Testing R on Emulated Platforms



Sometimes it is useful to test R on unusual platforms, even when the expected number of users is not large at the moment. It is better to be ready when a new platform arrives or becomes more widely used, it may be easier to find some bugs on one platform than other, and such testing may reveal code unintentionally too platform specific.

Recently I wanted to test R on 64-bit ARM (Aarch64) and on Power. It turned out easy in QEMU, an instruction-level emulator, running on a decent multi-processor 64-bit Intel host machine. This text gives the exact steps to get these emulated systems and it describes two concrete problems I was debugging on Power: one with long double types preventing R to start and another with foreign package not reading STATA files correctly. The latter comes with some interesting technical details and a rather surprising conclusion.

Aarch64

Testing on this platform was inspired by some predictions that 64-bit ARM CPUs could be soon used in Apple laptops. One might order say a recent version of Raspberry Pi for the testing, but installing QEMU is still faster and the experience could be applicable also to testing of other platforms. I’ve based my setup on an Ubuntu wiki page, running on Ubuntu 19.10 as host and Ubuntu 18.04 as guest.

Install QEMU:

apt-get install qemu-system-arm qemu-efi

Prepare flash memory for boot:

dd if=/dev/zero of=flash0.img bs=1M count=64
dd if=/usr/share/qemu-efi/QEMU_EFI.fd of=flash0.img conv=notrunc
dd if=/dev/zero of=flash1.img bs=1M count=64

Get Ubuntu 18.04 cloud image:

wget http://cloud-images.ubuntu.com/releases/bionic/release/ubuntu-18.04-server-cloudimg-arm64.img

Set root password in that image:

virt-customize -a ubuntu-18.04-server-cloudimg-arm64.img --root-password password:my_root_password

Resize that image so that it can hold R and dependencies (add 10G, perhaps a lot less would be ok):

qemu-img resize ubuntu-18.04-server-cloudimg-arm64.img +10G

Run the guest system:

qemu-system-aarch64 -smp 8 -m 8192 -cpu cortex-a57 -M virt -nographic -pflash flash0.img \
  -pflash flash1.img -drive if=none,file=ubuntu-18.04-server-cloudimg-arm64.img,id=hd0 \
  -device virtio-blk-device,drive=hd0 \
  -device e1000,netdev=net0 -netdev user,id=net0,hostfwd=tcp::5555-:22

This runs a system with 8 cores, 8G of memory, where port 5555 of the host forwards to port 22 of the guest, so one can log in via

ssh -p 5555 username@localhost

once the system is set up for that. One can also right away log in as root to the console with the password set previously.

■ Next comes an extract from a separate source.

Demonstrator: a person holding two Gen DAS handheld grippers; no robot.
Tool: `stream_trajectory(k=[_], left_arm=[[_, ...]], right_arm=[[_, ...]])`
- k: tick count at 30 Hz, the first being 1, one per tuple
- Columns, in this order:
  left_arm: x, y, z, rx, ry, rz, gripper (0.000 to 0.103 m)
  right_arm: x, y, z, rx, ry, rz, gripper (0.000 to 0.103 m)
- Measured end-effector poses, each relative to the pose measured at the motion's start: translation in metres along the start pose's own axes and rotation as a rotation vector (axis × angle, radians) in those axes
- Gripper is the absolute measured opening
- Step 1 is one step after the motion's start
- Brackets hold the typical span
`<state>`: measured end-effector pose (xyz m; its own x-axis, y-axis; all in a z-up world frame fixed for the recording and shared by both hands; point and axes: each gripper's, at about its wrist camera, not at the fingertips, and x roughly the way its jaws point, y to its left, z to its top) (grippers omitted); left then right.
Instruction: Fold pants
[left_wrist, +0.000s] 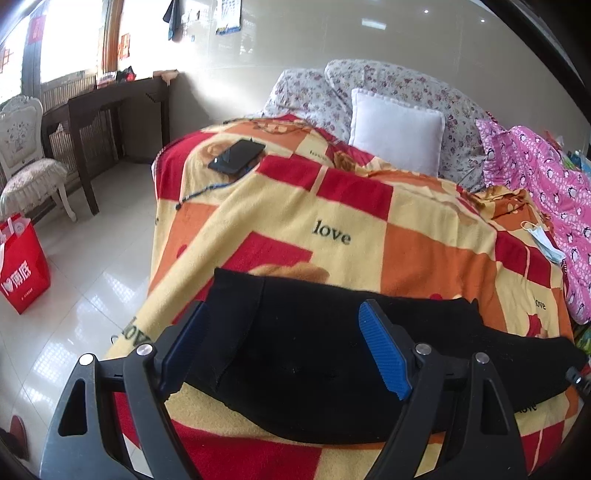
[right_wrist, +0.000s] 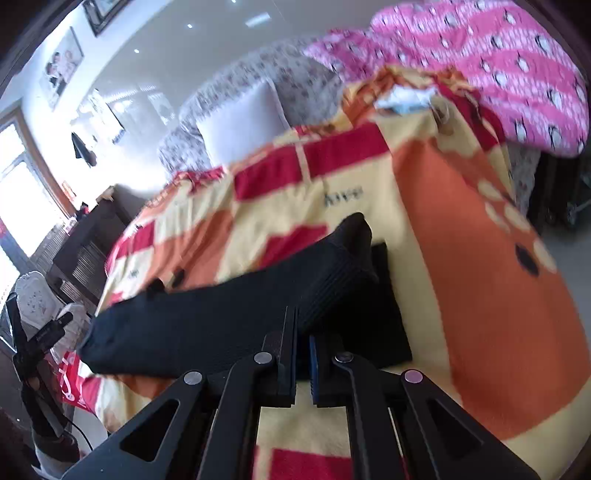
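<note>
The black pants (left_wrist: 332, 354) lie across the near end of a bed covered by a red, orange and yellow blanket (left_wrist: 332, 206). My left gripper (left_wrist: 284, 328) is open, its blue fingers spread just above the pants' left part, holding nothing. In the right wrist view my right gripper (right_wrist: 303, 354) is shut on the black pants (right_wrist: 221, 325) at their near edge and lifts that part, so the fabric folds over a flat black layer below. The left gripper (right_wrist: 37, 339) shows at the far left of that view.
A black phone (left_wrist: 236, 155) with a cable lies on the blanket's far left. A white pillow (left_wrist: 397, 129), floral pillows and a pink quilt (left_wrist: 535, 192) are at the head and right. A face mask (left_wrist: 543, 240), red bag (left_wrist: 22, 266), chair and dark desk stand around.
</note>
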<state>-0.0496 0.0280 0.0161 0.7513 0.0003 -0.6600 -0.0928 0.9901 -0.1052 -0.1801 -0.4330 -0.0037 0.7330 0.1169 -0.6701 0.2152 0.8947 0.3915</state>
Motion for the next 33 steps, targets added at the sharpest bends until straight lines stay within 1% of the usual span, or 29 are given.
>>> stream_trajectory(k=[1, 2, 3, 5, 6, 8, 10, 11, 12, 13, 18, 24, 28, 33], left_arm=[[0.005, 0.0, -0.002, 0.0, 0.015, 0.002, 0.083], [0.007, 0.0, -0.004, 0.003, 0.023, 0.006, 0.083], [0.008, 0.0, -0.005, 0.009, 0.028, 0.011, 0.083], [0.009, 0.001, -0.007, 0.018, 0.029, 0.027, 0.083], [0.01, 0.002, -0.007, 0.019, 0.03, 0.029, 0.083], [0.011, 0.004, -0.006, 0.014, 0.031, 0.033, 0.083], [0.012, 0.005, -0.006, 0.006, 0.031, 0.031, 0.083], [0.013, 0.005, -0.006, 0.007, 0.034, 0.029, 0.083], [0.013, 0.005, -0.006, 0.01, 0.034, 0.03, 0.083], [0.014, 0.004, -0.006, 0.016, 0.035, 0.033, 0.083], [0.016, 0.005, -0.006, 0.025, 0.037, 0.034, 0.083], [0.028, 0.011, -0.007, 0.015, 0.06, 0.042, 0.083], [0.036, 0.013, -0.009, 0.015, 0.074, 0.046, 0.083], [0.05, 0.015, -0.012, 0.014, 0.1, 0.053, 0.083]], right_arm=[[0.01, -0.003, -0.003, 0.001, 0.038, -0.025, 0.008], [0.015, -0.005, -0.006, 0.006, 0.057, -0.053, 0.016], [0.017, -0.008, -0.008, 0.013, 0.064, -0.08, 0.018], [0.009, -0.011, -0.007, 0.025, 0.043, -0.091, 0.025], [0.002, -0.012, -0.004, 0.02, 0.019, -0.13, 0.03], [-0.01, -0.009, 0.003, 0.003, -0.016, -0.177, 0.031], [-0.019, -0.001, 0.011, -0.008, -0.051, -0.18, 0.033], [-0.02, 0.004, 0.014, -0.017, -0.057, -0.175, 0.036], [-0.02, 0.012, 0.017, -0.037, -0.059, -0.163, 0.039], [-0.017, 0.024, 0.018, -0.065, -0.057, -0.144, 0.04], [0.01, 0.081, 0.022, -0.185, -0.014, -0.024, 0.041], [0.061, 0.158, 0.011, -0.327, 0.087, 0.153, 0.041], [0.089, 0.203, -0.001, -0.401, 0.137, 0.233, 0.041], [0.118, 0.242, -0.012, -0.463, 0.195, 0.299, 0.041]])
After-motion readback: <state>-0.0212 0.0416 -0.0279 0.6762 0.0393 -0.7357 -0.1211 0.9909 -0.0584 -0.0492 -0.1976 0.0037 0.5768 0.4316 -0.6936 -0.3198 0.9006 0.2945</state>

Files can be transferred using ssh/scp, but if needed, the image can also be mounted to the host system:

modprobe nbd max_part=8
qemu-nbd --connect=/dev/nbd0 ubuntu-18.04-server-cloudimg-arm64.img
mount /dev/nbd0p1 mnt/

and unmounted

umount mnt
nbd-client -d /dev/nbd0

After logging into the guest system, upgrade it:

apt-get update
apt-get upgrade

Install a text editor, enable “src” repositories in /etc/apt/sources.list (uncomment lines starting with deb-src). Then install R build dependencies and some tools:

apt-get update
apt-get build-dep r-base
apt-get install subversion rsync screen libpcre2-dev

Create a user account (adduser username) and enable ssh password authentication in /etc/ssh/sshd_config. Log in to that account by ssh from the host system via port 5555 of host, that way the terminal works better than via the emulated console.

Now check out R source code from SVN, get the recommended packages via rsync, build from source (via configure, make -j, preferably out-of-tree) and run checks (check-all) as usual and documented in R Installation and Administration.

The build is not fast on the emulated system, but running in parallel helps a lot. The tests are best run overnight as they may take several hours, particularly “check-all” for all recommended packages.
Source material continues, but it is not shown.